I've been trying to think how I want to respond to this thread (again) and I finally think I can try to say it and hopefully won't offend anyone. I keep reading these posts that make it sound as if the prematurity or illness of their baby is like a *contest*. It makes me sad to read that some people feel that it only really counts if your baby was in the NICU for a certain length of time, was very ill, was a certain gestational age, or weighed less than a certain amount.

We all know that there are babies who do great at 34 weeks, at 36 weeks. And babies who don't. There are amazing micropreemies who are born at 26 weeks and eventually come home happy and healthy. And babies born at full term that don't.

Every single mama who has a baby born with a problem feels like that problem is huge. To her, that is the worst experience of her life. Her one day in the NICU may seem insignificant if you've been there 3 weeks, or months, but it is still painful to her. I understand that it can't be compared to the experience of having a teeny tiny baby or a very ill baby that is hospitalized for months. But does it need to be compared? Can we not, as mothers, and especially as mothers who have suffered the prematurity of our own babes, not just support another mother going through a rough time without pointing fingers and saying, "she didn't have it as rough as I did"?
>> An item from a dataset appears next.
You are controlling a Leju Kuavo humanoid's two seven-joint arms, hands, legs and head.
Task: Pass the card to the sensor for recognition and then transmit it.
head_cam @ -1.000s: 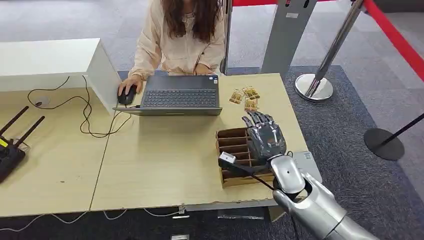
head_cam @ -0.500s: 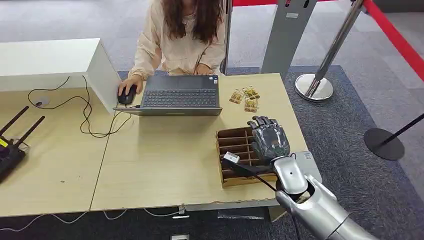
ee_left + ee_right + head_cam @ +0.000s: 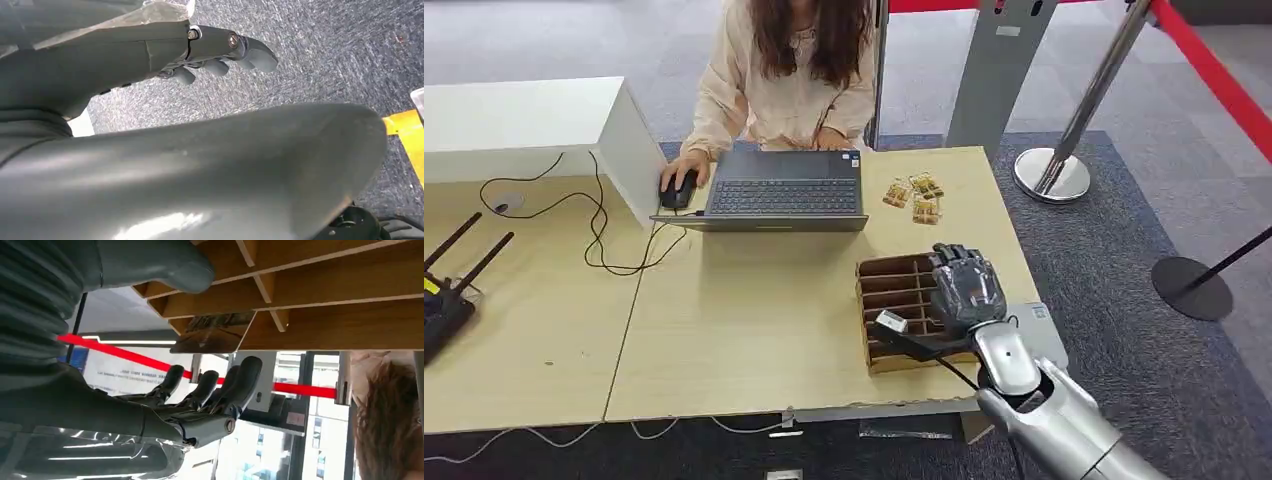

Even those babies that are near term can have problems with weight gain, jaundice, feeding, reflux, and other things that can be concerning. To the brand new mom struggling with breastfeeding while her baby's pediatrician warns about failure to thrive, these are big problems too. This is still a mom that needs to be helped and supported, not told that she isn't allowed to use the term premature to describe her baby because he wasn't early enough.

I understand the annoyance at people who have perfectly healthy full-term babies calling them preterm or premature or whatever because they think it sounds cute or something. But whatever. Eventually they will have a conversation with someone who will look at them in disbelief when they describe their 39 weeker as a "preemie" and maybe it will start to sink in.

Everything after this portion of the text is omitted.